■ Task requirements ■
Would you print the lines below exactly, beginning at the line that has "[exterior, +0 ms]" and stopping after the line that has "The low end"? Only those lines, and no pictures.
<<<<
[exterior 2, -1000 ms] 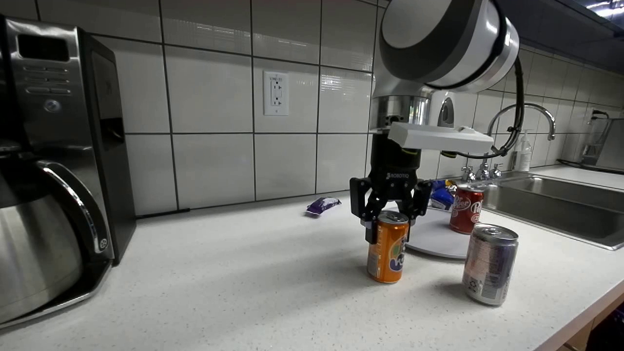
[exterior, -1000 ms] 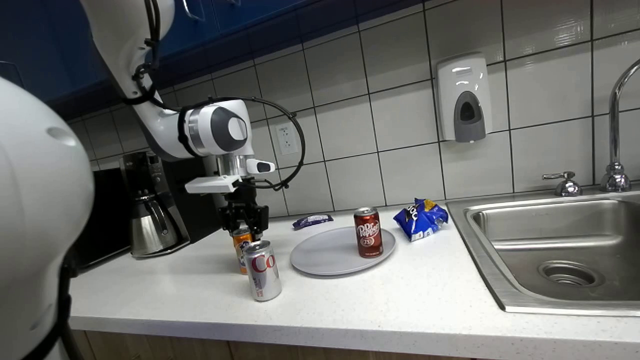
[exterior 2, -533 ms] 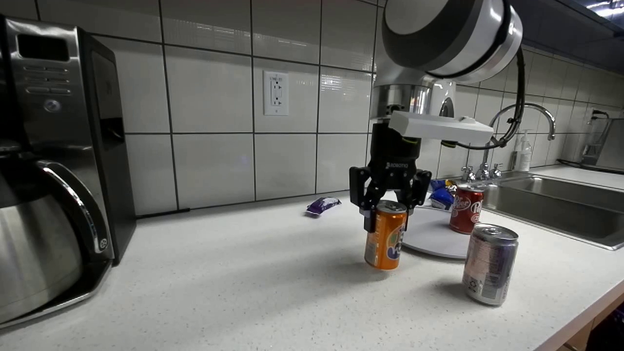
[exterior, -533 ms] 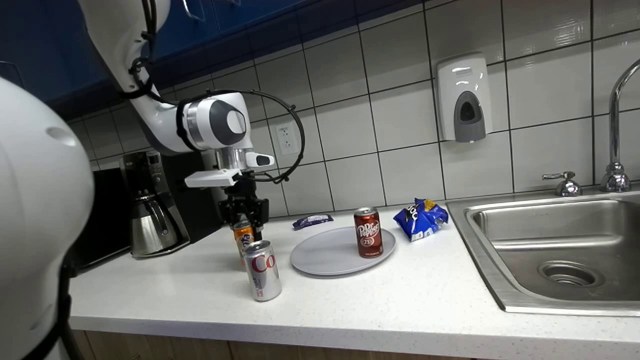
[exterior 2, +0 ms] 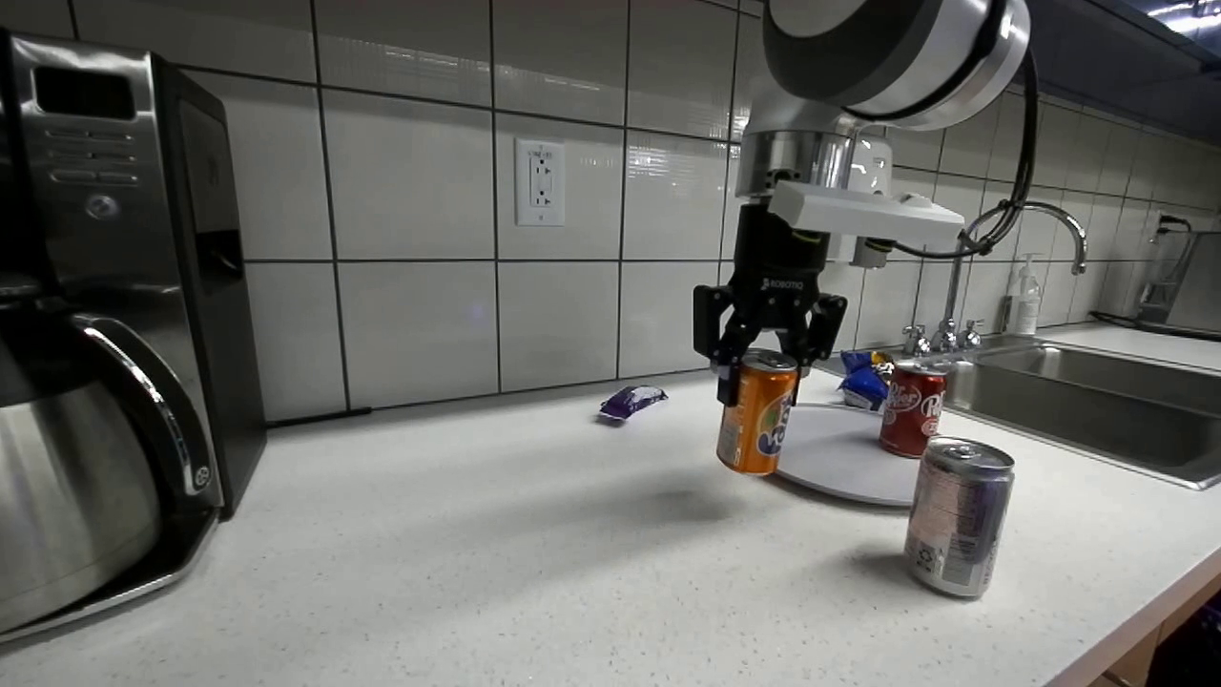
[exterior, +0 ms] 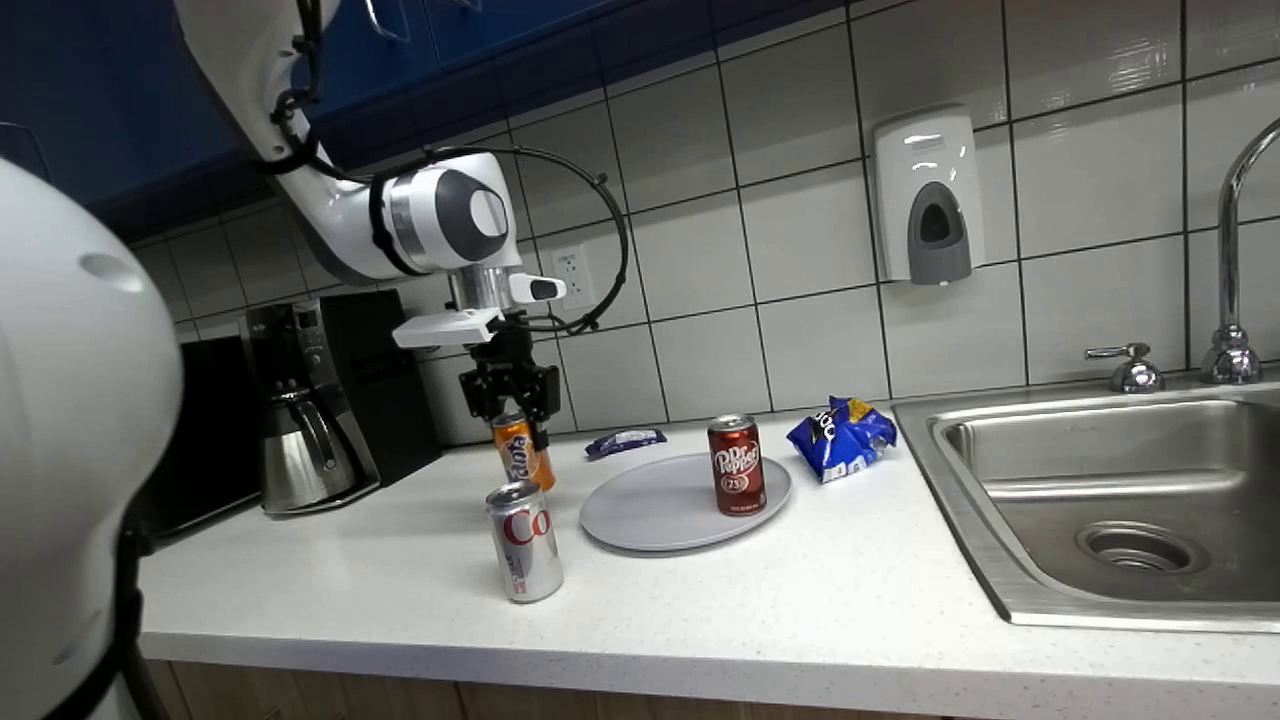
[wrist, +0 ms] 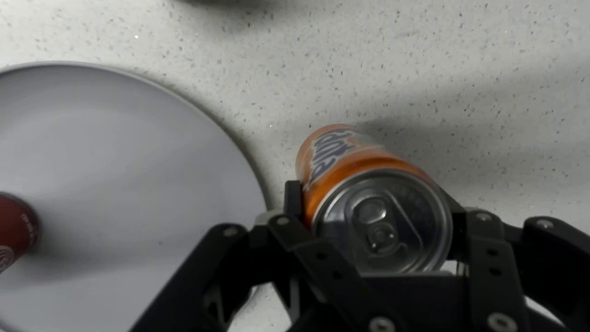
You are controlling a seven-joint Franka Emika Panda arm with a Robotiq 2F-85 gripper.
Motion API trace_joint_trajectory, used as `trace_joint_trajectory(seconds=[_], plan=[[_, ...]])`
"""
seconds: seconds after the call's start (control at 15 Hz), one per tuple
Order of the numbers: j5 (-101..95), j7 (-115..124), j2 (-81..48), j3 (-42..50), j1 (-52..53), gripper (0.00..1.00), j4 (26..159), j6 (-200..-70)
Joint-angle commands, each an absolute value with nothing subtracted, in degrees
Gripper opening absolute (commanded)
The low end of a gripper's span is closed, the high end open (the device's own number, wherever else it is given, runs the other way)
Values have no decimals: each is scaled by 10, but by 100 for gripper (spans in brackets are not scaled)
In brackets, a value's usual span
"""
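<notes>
The speckled white countertop [exterior 2: 429, 572] carries a coffee maker [exterior 2: 143, 315], grey plate [exterior: 650, 505], silver can [exterior: 527, 550] — plus a blue bag [exterior: 842, 442] and purple packet [exterior 2: 631, 402].

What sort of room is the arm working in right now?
Very likely a kitchen or break room; home or workplace, I can't tell. The signs are the metal sink, the coffee maker and the wall-mounted dispenser.

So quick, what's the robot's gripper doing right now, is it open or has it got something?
Gripper: closed, holding the orange Fanta can up off the counter.
</notes>
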State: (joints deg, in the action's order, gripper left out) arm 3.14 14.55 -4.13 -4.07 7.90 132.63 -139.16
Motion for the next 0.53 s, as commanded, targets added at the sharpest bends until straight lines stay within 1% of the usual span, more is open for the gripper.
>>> trace_joint_trajectory(seconds=[0.0, 0.47], plan=[[4, 166, -40, -32, 64, 38, 1300, -1377], [-23, 183, -63, -4, 42, 38, 1271, -1388]])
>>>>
■ Exercise response ■
[exterior, +0 ms] 
[wrist, +0 ms] 
You are controlling a seven-joint Franka Emika Panda arm with a Robotiq 2F-85 gripper.
Motion API trace_joint_trajectory, used as `trace_joint_trajectory(seconds=[_], plan=[[_, ...]])`
"""
seconds: seconds after the call's start (control at 15 Hz), one per tuple
Order of the numbers: j5 (-101..95), j7 (-115..124), j2 (-81..48), j3 (-42..50), j1 (-52..53), gripper (0.00..1.00), j4 (26..159), j6 (-200..-70)
Joint-angle commands, each an absolute value with nothing subtracted, in degrees
Gripper opening absolute (commanded)
The low end of a gripper's span is closed, the high end open (the device's own number, wherever else it is given, runs the other way)

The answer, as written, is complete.